Documentation |
Correlation coefficients
r = corrcoef(X) r = corrcoef(X,Y)
X | Matrix where each row is an observation and each column is a variable. |
Y | Matrix where each row is an observation and each column is a variable. |
corrcoef for financial time series objects is based on the MATLAB^{®} corrcoef function. See corrcoef in the MATLAB documentation.
r=corrcoef(X) calculates a matrix r of correlation coefficients for an array X, in which each row is an observation and each column is a variable.
r=corrcoef(X,Y), where X and Y are column vectors, is the same as r=corrcoef([X Y]). corrcoef converts X and Y to column vectors if they are not; that is, r = corrcoef(X,Y) is equivalent to r=corrcoef([X(:) Y(:)]) in that case.

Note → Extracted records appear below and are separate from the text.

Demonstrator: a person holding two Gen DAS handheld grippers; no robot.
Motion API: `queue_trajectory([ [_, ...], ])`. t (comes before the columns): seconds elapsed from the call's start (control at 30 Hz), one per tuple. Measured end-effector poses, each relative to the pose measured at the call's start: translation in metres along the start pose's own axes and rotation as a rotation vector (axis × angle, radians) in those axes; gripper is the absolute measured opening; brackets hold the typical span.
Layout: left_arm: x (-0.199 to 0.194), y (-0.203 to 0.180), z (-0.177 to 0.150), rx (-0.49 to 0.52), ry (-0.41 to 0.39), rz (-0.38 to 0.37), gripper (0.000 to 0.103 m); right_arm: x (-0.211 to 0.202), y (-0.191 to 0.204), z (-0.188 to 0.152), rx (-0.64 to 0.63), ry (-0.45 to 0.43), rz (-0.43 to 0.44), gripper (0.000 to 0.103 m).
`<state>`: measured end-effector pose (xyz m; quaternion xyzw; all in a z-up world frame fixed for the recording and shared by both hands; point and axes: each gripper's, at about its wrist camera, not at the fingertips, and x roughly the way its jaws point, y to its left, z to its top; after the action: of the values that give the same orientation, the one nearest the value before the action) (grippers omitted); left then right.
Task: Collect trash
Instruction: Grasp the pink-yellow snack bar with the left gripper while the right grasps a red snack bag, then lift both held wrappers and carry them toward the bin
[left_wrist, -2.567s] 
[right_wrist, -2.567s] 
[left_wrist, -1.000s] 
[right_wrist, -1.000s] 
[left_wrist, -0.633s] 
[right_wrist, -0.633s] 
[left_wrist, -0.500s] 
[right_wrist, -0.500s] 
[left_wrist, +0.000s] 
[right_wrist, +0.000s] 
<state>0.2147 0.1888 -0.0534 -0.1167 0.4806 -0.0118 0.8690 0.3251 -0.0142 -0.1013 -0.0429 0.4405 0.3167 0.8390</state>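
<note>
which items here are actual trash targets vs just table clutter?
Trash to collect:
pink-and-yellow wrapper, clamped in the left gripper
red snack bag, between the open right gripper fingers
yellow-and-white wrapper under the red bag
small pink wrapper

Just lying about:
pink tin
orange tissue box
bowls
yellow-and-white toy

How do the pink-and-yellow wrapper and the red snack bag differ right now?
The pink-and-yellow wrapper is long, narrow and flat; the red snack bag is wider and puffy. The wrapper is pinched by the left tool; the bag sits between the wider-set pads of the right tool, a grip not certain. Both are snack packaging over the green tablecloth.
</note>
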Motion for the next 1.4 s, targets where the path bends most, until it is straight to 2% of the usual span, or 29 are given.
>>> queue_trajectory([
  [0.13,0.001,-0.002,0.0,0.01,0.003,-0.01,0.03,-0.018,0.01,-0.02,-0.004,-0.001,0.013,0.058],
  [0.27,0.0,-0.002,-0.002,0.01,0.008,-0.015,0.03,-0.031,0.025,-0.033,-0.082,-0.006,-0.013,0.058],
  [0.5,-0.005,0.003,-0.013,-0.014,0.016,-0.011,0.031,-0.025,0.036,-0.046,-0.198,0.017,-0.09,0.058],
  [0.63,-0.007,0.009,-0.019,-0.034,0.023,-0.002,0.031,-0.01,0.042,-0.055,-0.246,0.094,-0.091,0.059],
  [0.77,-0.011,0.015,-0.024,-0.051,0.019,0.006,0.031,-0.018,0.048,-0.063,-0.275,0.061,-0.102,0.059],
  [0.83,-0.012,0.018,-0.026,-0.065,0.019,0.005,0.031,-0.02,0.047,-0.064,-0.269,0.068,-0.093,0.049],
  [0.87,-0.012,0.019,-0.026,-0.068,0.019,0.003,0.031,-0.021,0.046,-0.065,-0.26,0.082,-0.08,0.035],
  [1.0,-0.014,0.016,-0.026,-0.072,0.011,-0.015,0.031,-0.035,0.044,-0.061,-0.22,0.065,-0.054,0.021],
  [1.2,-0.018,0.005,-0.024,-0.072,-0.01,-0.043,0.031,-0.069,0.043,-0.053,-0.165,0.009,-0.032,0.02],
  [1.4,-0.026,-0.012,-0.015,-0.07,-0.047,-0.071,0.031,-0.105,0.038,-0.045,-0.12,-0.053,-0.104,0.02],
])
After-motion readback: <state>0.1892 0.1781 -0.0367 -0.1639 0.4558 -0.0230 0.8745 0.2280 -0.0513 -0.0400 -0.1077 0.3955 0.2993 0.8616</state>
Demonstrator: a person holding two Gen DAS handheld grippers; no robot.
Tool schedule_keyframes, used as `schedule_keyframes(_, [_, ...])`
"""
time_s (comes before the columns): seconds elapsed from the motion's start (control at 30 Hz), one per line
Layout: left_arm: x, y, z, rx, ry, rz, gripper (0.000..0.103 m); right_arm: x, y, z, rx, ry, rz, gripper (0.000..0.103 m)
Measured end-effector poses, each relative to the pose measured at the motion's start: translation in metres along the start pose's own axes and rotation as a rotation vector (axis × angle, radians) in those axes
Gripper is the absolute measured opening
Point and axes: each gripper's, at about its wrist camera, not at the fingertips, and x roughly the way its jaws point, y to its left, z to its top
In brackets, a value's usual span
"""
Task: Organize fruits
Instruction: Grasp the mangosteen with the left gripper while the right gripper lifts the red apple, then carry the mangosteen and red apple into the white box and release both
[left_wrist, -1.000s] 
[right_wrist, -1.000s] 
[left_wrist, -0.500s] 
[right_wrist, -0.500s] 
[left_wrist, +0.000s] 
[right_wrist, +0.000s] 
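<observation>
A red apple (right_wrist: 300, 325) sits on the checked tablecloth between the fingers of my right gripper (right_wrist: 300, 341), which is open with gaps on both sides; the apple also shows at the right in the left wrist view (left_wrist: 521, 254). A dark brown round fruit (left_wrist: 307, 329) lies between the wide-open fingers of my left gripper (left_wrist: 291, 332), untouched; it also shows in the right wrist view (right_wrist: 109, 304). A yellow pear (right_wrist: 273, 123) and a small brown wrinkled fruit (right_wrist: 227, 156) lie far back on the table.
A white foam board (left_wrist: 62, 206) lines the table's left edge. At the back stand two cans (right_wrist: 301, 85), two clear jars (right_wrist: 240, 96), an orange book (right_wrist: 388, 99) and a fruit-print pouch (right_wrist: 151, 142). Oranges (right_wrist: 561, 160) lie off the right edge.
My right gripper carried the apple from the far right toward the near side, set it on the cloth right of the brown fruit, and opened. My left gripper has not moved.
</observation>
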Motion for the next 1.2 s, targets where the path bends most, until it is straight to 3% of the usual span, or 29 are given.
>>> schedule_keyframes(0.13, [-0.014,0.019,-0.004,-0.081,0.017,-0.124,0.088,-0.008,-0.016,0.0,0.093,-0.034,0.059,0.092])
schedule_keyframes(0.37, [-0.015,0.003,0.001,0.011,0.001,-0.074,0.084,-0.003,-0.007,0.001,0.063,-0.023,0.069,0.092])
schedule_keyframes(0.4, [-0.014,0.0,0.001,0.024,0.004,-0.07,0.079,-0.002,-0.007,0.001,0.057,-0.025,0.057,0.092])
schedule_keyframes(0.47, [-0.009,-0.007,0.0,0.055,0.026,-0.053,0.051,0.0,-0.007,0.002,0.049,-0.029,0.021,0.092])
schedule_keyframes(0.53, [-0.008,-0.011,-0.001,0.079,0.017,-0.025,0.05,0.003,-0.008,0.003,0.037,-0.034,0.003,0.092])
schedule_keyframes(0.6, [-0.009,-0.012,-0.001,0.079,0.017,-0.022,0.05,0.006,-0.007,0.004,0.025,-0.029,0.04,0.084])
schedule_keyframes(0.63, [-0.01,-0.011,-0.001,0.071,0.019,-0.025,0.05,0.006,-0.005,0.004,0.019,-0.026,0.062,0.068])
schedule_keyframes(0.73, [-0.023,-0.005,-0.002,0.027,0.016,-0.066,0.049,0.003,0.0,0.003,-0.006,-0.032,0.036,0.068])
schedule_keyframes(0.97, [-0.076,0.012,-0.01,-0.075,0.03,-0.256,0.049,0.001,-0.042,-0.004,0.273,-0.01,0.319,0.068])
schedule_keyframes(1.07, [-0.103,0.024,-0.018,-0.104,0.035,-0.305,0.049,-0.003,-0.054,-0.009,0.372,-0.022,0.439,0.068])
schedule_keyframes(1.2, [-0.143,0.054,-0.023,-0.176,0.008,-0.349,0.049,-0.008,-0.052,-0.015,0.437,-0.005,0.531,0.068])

If c is the covariance matrix, c= cov(X), then corrcoef(X) is the matrix whose (i,j) 'th element is ci,j/sqrt(ci,i*c(j,j)).
[r,p]=corrcoef(...) also returns p, a matrix of p-values for testing the hypothesis of no correlation. Each p-value is the probability of getting a correlation as large as the observed value by random chance, when the true correlation is zero. If p(i,j) is less than 0.05, then the correlation r(i,j) is significant.
[r,p,rlo,rup]=corrcoef(...) also returns matrices rlo and rup, of the same size as r, containing lower and upper bounds for a 95% confidence interval for each coefficient.
[...]=corrcoef(...,'PARAM1',VAL1,'PARAM2',VAL2,...) specifies additional parameters and their values. Valid parameters are:
'alpha' — A number between 0 and 1 to specify a confidence level of 100*(1-ALPHA)%. Default is 0.05 for 95% confidence intervals.
'rows' — Either 'all' (default) to use all rows, 'complete' to use rows with no NaN values, or 'pairwise' to compute r(i,j) using rows with no NaN values in column i or j.
The p-value is computed by transforming the correlation to create a t-statistic having N – 2 degrees of freedom, where N is the number of rows of X. The confidence bounds are based on an asymptotic normal distribution of 0.5*log((1 + r)/(1 – r)), with an approximate variance equal to 1/(N – 3). These bounds are accurate for large samples when X has a multivariate normal distribution. The 'pairwise' option can produce an r matrix that is not positive definite.